▶ What you need to do
Count how many lines below include the string "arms". Only that number should appear in the reply.

▶ Source data
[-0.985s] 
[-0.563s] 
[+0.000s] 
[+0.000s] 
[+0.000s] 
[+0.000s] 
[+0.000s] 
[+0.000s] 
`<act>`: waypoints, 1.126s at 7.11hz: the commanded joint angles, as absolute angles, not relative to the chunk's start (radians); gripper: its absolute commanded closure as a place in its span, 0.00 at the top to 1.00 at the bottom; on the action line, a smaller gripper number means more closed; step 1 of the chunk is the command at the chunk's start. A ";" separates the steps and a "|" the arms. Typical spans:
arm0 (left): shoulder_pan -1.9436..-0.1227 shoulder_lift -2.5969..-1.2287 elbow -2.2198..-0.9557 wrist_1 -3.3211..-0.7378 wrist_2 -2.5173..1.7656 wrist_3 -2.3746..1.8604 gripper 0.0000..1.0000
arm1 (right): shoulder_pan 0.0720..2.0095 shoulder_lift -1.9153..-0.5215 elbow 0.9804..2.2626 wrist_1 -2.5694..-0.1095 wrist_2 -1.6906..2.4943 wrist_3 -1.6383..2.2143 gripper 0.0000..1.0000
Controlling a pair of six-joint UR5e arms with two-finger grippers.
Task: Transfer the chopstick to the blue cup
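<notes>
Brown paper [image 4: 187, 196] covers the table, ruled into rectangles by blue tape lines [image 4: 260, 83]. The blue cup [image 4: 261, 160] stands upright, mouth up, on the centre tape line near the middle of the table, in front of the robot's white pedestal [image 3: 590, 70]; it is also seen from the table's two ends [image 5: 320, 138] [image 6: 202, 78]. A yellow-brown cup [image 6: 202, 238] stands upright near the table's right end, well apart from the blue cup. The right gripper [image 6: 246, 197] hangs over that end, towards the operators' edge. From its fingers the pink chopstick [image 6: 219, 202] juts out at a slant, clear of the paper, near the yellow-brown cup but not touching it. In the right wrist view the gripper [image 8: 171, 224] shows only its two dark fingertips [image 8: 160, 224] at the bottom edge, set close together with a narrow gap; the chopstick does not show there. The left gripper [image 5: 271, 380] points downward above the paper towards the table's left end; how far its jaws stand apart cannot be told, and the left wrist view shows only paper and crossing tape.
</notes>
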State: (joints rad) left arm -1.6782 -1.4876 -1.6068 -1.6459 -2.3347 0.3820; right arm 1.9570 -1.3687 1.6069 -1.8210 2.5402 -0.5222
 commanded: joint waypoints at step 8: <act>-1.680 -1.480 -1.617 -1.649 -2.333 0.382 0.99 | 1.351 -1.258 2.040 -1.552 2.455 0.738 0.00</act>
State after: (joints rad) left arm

▶ Response area
2